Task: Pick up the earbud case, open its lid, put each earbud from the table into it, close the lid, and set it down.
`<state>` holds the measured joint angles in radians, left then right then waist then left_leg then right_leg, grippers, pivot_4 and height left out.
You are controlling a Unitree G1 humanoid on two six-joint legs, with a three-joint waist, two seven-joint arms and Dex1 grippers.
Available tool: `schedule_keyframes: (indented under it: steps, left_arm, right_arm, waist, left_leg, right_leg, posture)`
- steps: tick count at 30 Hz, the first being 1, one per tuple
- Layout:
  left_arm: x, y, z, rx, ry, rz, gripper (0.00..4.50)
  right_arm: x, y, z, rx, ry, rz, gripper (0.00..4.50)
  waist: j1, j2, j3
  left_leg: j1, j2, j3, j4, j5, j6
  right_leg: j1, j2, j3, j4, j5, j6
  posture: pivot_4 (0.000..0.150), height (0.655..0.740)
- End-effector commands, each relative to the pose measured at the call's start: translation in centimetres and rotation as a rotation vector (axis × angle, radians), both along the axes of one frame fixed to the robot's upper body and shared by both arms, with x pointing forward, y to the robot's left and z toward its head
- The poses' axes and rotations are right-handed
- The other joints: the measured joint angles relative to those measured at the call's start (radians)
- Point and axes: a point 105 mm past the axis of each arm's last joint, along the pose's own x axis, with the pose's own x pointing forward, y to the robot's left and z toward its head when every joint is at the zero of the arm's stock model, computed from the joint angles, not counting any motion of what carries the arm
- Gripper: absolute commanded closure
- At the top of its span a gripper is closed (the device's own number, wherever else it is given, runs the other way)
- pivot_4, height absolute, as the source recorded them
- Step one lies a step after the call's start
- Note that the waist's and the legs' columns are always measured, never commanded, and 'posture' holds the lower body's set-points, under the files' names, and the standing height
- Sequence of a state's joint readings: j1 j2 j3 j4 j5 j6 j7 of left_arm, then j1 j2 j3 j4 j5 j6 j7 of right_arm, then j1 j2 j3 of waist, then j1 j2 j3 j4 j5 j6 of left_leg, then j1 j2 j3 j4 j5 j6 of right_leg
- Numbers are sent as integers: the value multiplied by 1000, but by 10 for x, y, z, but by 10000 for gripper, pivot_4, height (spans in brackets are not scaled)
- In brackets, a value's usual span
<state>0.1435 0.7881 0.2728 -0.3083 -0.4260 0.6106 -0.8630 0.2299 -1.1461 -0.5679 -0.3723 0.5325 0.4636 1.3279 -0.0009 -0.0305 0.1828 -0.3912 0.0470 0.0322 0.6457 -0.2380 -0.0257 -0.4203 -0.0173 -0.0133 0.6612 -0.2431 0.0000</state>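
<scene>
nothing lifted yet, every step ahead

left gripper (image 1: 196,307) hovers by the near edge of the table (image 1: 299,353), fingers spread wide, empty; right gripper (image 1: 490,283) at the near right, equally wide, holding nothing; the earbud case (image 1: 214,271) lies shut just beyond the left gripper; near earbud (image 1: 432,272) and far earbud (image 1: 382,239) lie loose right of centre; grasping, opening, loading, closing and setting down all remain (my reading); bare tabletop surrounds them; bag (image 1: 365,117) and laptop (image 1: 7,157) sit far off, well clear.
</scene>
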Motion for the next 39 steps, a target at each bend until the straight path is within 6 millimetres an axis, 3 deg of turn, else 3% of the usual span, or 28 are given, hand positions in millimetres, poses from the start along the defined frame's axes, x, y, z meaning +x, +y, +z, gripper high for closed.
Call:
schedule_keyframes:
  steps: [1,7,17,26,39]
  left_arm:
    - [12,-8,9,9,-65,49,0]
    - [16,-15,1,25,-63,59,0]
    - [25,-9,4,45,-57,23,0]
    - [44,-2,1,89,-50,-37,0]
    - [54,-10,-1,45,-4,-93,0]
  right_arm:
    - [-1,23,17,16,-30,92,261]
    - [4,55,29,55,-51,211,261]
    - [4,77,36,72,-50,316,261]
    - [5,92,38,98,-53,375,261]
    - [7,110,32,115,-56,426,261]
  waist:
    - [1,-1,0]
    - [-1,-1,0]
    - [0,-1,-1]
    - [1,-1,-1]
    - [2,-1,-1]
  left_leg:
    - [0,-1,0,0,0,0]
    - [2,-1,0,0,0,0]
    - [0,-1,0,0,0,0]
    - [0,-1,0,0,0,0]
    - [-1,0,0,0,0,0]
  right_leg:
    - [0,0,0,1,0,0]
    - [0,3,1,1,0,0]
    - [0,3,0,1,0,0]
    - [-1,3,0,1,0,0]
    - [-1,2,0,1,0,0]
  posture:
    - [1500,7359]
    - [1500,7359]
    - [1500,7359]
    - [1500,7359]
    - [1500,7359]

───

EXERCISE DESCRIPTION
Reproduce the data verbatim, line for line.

EXERCISE RESPONSE
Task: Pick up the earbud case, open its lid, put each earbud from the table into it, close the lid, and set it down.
`<state>` holds the measured joint angles in radians, left then right then waist then left_leg then right_leg, grippers, pivot_4 and height left out.
You are controlling a Unitree G1 humanoid on two six-joint legs, with a three-joint waist, two seven-joint arms and Dex1 grippers.
Available tool: `schedule_keyframes: (indented under it: steps, left_arm, right_arm, waist, left_leg, right_leg, posture)`
- steps: tick count at 30 Hz, the first being 1, one per tuple
- Layout:
  left_arm: x, y, z, rx, ry, rz, gripper (0.00..4.50)
  right_arm: x, y, z, rx, ry, rz, gripper (0.00..4.50)
  waist: j1, j2, j3
  left_leg: j1, j2, j3, j4, j5, j6
  right_leg: j1, j2, j3, j4, j5, j6
  posture: pivot_4 (0.000..0.150), height (0.655..0.740)
- End-effector commands, each relative to the pose measured at the call's start: translation in centimetres and rotation as a rotation vector (axis × angle, radians), both along the axes of one frame fixed to the robot's upper body and shared by both arms, with x pointing forward, y to the robot's left and z toward its head
- The poses' axes and rotations are right-handed
- The other joints: the measured joint angles relative to those measured at the call's start (radians)
- Point and axes: a point 105 mm past the axis of each arm's last joint, along the pose's own x axis, with the pose's own x pointing forward, y to the robot's left and z toward its head when every joint is at the zero of the arm's stock model, computed from the joint angles, not counting any motion of what carries the arm
- Gripper: absolute commanded closure
- At the top of its span a gripper is closed (the device's own number, wherever else it is given, runs the other way)
- pivot_4, height absolute, as the source recorded them
- Step one lies a step after the call's start
- Note that the waist's and the legs' columns are always measured, never commanded, and 'posture' holds the lower body's set-points, under the files' names, and the standing height
- Sequence of a state's joint readings: j1 j2 j3 j4 j5 j6 j7 of left_arm, then j1 j2 j3 j4 j5 j6 j7 of right_arm, then j1 j2 j3 of waist, then j1 j2 j3 j4 j5 j6 of left_leg, then j1 j2 j3 j4 j5 j6 of right_leg
- Numbers are sent as integers: the value multiplied by 1000, but by 10 for x, y, z, but by 10000 for gripper, pivot_4, height (spans in brackets are not scaled)
- In brackets, a value's usual span
<state>0.1435 0.7881 0.2728 -0.3083 -0.4260 0.6106 -0.8630 0.2299 -1.1461 -0.5679 -0.3723 0.5325 0.4636 1.3279 -0.0009 -0.0305 0.1828 -0.3912 0.0470 0.0322 0.6457 -0.2380 -0.0257 -0.4203 -0.0173 -0.0133 0.6612 -0.2431 0.0000</state>
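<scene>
nothing lifted yet, every step ahead

left gripper (image 1: 196,307) hovers by the near edge of the table (image 1: 299,353), fingers spread wide, empty; right gripper (image 1: 490,283) at the near right, equally wide, holding nothing; the earbud case (image 1: 214,271) lies shut just beyond the left gripper; near earbud (image 1: 432,272) and far earbud (image 1: 382,239) lie loose right of centre; grasping, opening, loading, closing and setting down all remain (my reading); bare tabletop surrounds them; bag (image 1: 365,117) and laptop (image 1: 7,157) sit far off, well clear.
</scene>
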Motion for the next 39 steps, a target at each bend until the straight path is within 6 millimetres an axis, 3 deg of turn, else 3% of the usual span, or 28 are given, hand positions in millimetres, poses from the start along the defined frame's axes, x, y, z meaning +x, +y, +z, gripper high for closed.
Call:
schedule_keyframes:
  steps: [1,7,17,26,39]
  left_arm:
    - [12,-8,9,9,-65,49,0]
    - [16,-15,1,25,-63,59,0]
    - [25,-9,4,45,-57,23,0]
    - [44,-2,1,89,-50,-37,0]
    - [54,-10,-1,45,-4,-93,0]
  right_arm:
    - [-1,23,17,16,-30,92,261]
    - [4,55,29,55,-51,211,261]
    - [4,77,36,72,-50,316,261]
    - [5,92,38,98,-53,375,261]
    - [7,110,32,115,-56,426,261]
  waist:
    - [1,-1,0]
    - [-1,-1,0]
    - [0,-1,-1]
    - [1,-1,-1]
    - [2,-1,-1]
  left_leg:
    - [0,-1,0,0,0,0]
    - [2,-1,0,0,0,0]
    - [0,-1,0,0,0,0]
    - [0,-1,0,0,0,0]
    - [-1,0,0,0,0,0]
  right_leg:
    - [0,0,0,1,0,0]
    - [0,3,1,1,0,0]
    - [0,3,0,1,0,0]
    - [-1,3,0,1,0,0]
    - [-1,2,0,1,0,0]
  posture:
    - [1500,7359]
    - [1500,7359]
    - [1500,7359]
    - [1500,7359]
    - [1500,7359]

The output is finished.